_PROBLEM REQUIREMENTS_
Below is a block of entries; repeat exactly the lines starting at the line that contains "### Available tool" and ending at the line that contains "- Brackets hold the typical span", both included.

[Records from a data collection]
★ ★ ★ ★ ★

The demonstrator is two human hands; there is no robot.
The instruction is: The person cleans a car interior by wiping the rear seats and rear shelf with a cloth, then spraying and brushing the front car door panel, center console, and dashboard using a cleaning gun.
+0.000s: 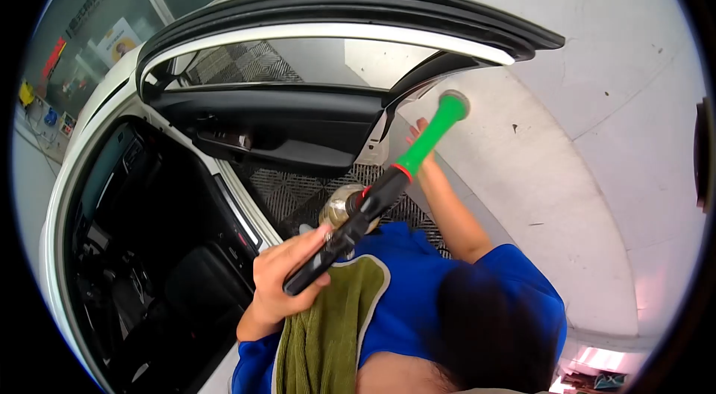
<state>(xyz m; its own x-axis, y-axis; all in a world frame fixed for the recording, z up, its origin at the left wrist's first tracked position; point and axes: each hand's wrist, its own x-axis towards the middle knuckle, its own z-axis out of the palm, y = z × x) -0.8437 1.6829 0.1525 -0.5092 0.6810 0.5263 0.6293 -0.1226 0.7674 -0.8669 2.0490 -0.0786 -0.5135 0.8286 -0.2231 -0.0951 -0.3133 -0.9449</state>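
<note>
My left hand (287, 271) is wrapped round the black handle of a spray gun (384, 189). The gun has a long green flared nozzle (436, 133) with a brush-like round tip, and a clear bottle (339, 207) hangs below its body. The nozzle points up and right, past the rear edge of an open car door (291, 122). Beside that edge is my right hand (420, 136), its fingers apart and partly hidden behind the nozzle. Whether it touches the door, I cannot tell. An olive-green towel (335, 319) drapes over my blue shirt at the left.
The white car's dark interior (164, 245) lies to the left, with a black seat and door sill. Black grid mats (268, 189) cover part of the floor under the door. Pale floor (567, 192) stretches to the right. A glass door (112, 6) stands at upper left.
</note>
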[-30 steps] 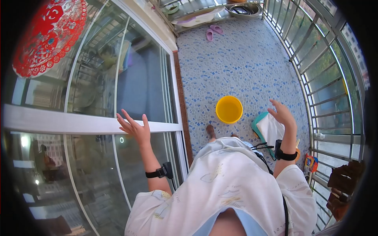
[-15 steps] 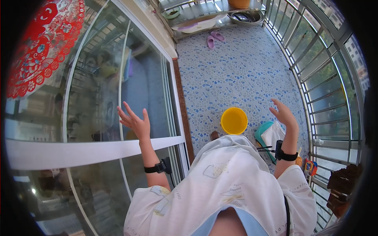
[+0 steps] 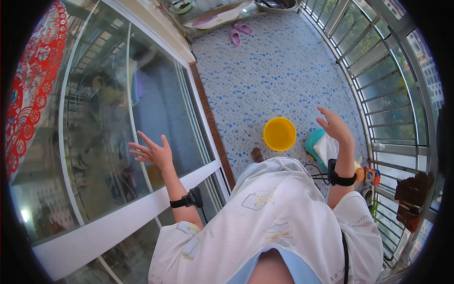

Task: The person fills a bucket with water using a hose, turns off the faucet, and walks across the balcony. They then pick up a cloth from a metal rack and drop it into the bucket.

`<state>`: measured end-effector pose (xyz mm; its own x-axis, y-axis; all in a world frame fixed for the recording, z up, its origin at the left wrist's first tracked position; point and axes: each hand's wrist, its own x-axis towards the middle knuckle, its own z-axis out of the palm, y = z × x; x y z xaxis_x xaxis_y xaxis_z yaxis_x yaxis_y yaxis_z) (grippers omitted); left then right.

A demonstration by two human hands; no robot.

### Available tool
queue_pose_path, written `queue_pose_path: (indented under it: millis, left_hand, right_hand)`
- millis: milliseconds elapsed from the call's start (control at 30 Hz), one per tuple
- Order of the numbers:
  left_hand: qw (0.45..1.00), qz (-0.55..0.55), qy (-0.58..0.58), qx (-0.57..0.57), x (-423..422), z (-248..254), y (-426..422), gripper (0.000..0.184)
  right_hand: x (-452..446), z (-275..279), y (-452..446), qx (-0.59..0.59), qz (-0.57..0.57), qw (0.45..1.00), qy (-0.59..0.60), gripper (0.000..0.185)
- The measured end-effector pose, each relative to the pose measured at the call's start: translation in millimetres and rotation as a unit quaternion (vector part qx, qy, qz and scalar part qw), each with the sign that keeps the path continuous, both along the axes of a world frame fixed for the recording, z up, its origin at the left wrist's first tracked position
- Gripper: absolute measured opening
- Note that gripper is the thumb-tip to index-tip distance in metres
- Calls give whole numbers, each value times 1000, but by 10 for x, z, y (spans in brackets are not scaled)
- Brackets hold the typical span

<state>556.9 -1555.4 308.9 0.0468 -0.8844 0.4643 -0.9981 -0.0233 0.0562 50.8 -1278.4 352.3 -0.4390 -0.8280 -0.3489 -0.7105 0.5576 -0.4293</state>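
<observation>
My left hand (image 3: 153, 152) is raised with its fingers spread and holds nothing. Behind it stands the sliding glass door (image 3: 104, 156). My right hand (image 3: 335, 125) is up on the other side, its fingers apart and bent slightly inward, with nothing in it. Between the two hands, on the floor in front of me, stands a yellow bucket (image 3: 279, 134); neither hand touches it. Below my right hand lies a teal item (image 3: 314, 140) with a white cloth (image 3: 327, 150) over it, partly hidden by my arm.
Blue-patterned flooring (image 3: 265, 71) runs forward to pink slippers (image 3: 240, 32) and a metal shelf holding a steel basin (image 3: 278, 5). Metal railings (image 3: 378, 90) line the right side. An orange packet (image 3: 372, 176) sits near them. Red paper decoration (image 3: 29, 94) hangs on the glass.
The view has shifted and turned slightly, so the door, shelf and bucket sit differently in it. Both hands remain raised and spread; the left appears slightly lower and farther left.
</observation>
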Motion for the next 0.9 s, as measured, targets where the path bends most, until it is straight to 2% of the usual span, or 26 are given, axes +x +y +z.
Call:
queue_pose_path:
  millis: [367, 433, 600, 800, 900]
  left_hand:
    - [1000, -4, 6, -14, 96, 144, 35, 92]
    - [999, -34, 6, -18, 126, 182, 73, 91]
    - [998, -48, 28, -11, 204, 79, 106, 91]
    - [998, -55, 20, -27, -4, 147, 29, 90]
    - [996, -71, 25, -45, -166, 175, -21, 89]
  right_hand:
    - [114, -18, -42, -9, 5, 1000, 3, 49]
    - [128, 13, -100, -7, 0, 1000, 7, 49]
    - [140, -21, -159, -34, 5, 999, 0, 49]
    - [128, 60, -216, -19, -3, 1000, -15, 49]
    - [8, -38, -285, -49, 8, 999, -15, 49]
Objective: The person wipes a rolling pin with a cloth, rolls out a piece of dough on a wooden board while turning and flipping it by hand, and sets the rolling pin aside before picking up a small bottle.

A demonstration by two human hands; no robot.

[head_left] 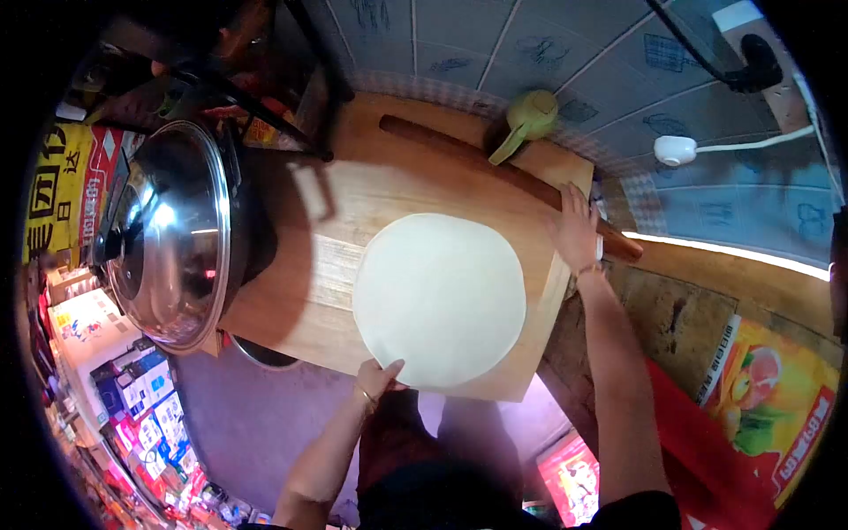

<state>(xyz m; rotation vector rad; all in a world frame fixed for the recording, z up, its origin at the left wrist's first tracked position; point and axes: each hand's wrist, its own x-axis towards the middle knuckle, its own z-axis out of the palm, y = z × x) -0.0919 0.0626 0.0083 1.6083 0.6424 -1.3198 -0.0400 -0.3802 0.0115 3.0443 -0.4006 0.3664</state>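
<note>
A round, flat white dough sheet (pixel 440 300) lies on a wooden board (pixel 344 199), its lower edge near the board's front side. At that edge is my left hand (pixel 378 378), with the thumb over the dough and the other fingers partly hidden; it pinches the rim. A long dark wooden rolling pin (pixel 442 141) lies slantwise across the back of the board, and its right end sticks out past the board. My right hand (pixel 576 228) is laid over the pin near that end, fingers across it, apart from the dough.
A large pot with a glass lid (pixel 168 230) stands on the left. Behind the pin is a yellow-green pitcher-like container (pixel 533 113) against the tiled wall (pixel 530 53). A white plug (pixel 675 150) with a cable hangs at right. Printed yellow-and-red packaging (pixel 768 389) lies lower right.
</note>
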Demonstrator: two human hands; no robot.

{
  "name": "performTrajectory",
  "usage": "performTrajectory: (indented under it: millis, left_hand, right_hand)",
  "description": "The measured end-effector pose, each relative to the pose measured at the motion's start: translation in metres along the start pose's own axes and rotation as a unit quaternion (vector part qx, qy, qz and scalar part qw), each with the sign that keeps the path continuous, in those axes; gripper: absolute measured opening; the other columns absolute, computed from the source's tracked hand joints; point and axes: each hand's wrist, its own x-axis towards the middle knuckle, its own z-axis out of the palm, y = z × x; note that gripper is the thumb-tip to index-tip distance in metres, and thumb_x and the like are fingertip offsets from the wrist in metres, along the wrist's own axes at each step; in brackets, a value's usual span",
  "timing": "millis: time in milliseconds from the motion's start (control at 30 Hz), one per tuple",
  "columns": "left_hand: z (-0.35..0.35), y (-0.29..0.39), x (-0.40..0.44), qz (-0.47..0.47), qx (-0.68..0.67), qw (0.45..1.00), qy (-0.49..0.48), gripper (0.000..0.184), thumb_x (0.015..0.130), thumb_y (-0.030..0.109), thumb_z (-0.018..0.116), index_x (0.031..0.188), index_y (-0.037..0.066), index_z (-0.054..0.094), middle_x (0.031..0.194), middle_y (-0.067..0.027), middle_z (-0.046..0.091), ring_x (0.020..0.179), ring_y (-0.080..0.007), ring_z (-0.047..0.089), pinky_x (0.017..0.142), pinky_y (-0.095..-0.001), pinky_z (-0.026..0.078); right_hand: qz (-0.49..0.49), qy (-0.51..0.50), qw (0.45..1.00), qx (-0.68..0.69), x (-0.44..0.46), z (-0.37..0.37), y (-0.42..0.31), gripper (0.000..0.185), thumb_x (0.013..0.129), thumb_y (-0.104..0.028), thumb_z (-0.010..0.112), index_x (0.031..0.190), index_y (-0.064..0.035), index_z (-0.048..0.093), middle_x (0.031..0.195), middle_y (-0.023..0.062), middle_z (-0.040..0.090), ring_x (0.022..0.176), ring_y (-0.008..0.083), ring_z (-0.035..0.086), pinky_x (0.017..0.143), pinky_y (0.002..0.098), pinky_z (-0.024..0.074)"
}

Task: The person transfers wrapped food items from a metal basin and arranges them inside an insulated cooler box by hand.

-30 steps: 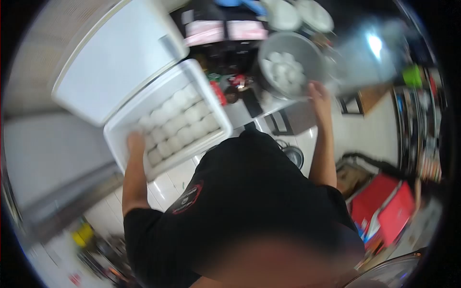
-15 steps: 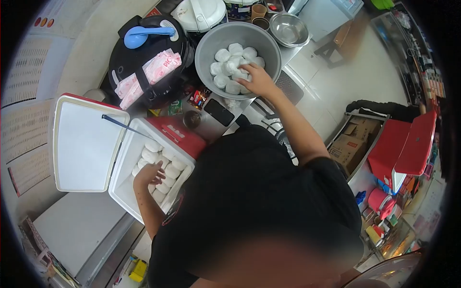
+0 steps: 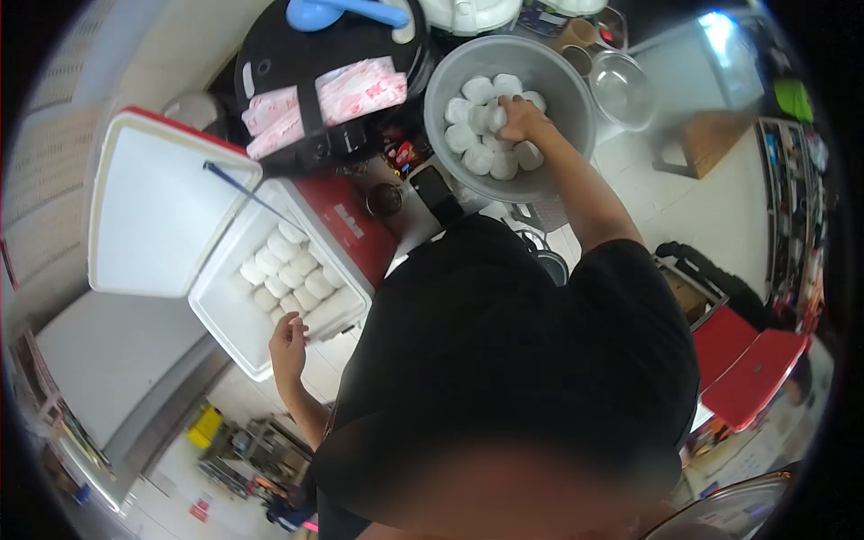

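Note:
My right hand reaches into a large grey pot, its fingers curled on a white round packet. More white round packets lie around it in the pot. My left hand is over the near edge of an open cooler box, fingers apart and nothing visible in them. Inside the cooler, white round packets are set in rows. The cooler's white-lined lid is tipped back, with a blue strap running to the box.
A black cooker holds folded pink-and-white paper bags and a blue scoop. Beside the pot are a metal bowl and paper cups. A dark phone lies on the counter. A red box stands at right.
My left hand has drawn back from among the packets to the cooler's near edge. My right hand stays at the packets in the pot. The whole view has shifted.

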Motion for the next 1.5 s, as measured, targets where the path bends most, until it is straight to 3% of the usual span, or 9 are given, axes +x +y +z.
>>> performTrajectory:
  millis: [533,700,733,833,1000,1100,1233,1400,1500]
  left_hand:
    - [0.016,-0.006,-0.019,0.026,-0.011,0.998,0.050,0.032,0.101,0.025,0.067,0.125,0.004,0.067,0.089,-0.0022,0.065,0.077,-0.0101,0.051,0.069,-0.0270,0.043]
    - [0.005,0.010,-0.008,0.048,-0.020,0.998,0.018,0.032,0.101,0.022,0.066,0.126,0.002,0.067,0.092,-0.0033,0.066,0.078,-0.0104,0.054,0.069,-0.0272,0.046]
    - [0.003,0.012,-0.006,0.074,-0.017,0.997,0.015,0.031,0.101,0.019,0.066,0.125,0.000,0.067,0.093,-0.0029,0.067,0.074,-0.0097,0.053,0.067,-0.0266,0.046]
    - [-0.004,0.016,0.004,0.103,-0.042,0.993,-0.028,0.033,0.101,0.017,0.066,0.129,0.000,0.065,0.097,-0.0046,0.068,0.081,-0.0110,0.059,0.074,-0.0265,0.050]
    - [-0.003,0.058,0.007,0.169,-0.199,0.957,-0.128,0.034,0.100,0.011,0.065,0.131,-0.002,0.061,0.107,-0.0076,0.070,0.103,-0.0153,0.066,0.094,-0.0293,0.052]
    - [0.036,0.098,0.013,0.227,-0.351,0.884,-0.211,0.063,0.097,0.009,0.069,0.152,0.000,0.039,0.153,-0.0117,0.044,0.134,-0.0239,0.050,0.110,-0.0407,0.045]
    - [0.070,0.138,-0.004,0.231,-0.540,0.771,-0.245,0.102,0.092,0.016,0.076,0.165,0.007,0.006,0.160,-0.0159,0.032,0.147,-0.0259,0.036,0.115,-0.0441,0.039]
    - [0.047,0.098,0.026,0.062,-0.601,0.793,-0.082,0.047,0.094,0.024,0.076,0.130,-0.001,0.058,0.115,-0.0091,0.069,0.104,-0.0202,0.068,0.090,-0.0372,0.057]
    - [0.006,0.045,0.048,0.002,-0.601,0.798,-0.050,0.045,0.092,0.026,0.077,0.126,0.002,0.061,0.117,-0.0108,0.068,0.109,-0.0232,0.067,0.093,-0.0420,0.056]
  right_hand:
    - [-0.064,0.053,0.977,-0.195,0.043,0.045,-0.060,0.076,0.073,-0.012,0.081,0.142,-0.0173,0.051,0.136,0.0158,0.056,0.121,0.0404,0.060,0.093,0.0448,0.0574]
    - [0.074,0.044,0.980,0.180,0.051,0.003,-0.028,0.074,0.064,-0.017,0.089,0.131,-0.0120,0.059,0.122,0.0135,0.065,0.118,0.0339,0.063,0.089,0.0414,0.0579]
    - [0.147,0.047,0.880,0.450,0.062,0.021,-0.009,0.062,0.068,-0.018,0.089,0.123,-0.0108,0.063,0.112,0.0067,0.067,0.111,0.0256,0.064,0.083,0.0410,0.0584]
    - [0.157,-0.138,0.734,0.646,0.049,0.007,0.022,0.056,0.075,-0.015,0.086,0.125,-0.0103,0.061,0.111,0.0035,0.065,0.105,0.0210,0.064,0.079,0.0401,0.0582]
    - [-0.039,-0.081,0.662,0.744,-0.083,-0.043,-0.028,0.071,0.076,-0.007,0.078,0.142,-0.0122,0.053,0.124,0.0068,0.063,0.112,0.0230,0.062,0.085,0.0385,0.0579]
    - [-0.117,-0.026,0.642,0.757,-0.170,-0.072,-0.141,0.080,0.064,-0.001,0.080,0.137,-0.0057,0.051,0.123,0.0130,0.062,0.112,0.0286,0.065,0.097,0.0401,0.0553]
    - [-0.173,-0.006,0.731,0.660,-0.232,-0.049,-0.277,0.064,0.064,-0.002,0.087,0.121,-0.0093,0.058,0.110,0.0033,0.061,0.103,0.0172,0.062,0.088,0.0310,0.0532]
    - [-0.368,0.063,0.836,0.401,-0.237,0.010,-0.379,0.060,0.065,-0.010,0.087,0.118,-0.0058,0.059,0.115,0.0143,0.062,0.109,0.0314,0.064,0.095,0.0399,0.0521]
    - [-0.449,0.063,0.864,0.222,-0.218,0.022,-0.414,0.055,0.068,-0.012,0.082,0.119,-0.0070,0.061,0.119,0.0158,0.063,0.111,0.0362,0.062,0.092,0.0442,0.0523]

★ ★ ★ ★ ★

_RESPONSE_
### Available tool
queue_pose_path, written `queue_pose_path: (indented under it: millis, left_hand, right_hand)`
- millis: milliseconds elapsed from the call's start (control at 30 Hz), one per tuple
- Order of the numbers:
  left_hand: qw (0.45..1.00), qz (-0.55..0.55), qy (-0.58..0.58), qx (-0.57..0.57), x (-423..422), z (-248..254), y (-426..422), gripper (0.000..0.184)
  right_hand: x (-452..446), z (-275..279), y (-452..446), qx (-0.59..0.59), qz (-0.57..0.57), qw (0.45..1.00), qy (-0.59..0.60), gripper (0.000..0.185)
- The measured end-effector pose, each relative to the pose measured at the call's start: translation in millimetres and rotation as a unit quaternion (vector part qx, qy, qz and scalar part qw), each with the sign that keeps the path continuous, both along the axes of a world frame fixed for the recording, z up, its origin at the left wrist's first tracked position
- Gripper: absolute measured opening
- Note that gripper is the thumb-tip to index-tip distance in metres
- Calls give whole numbers, each value times 1000, but by 10 for x, z, y (spans in brackets are not scaled)
- Brackets hold the typical span

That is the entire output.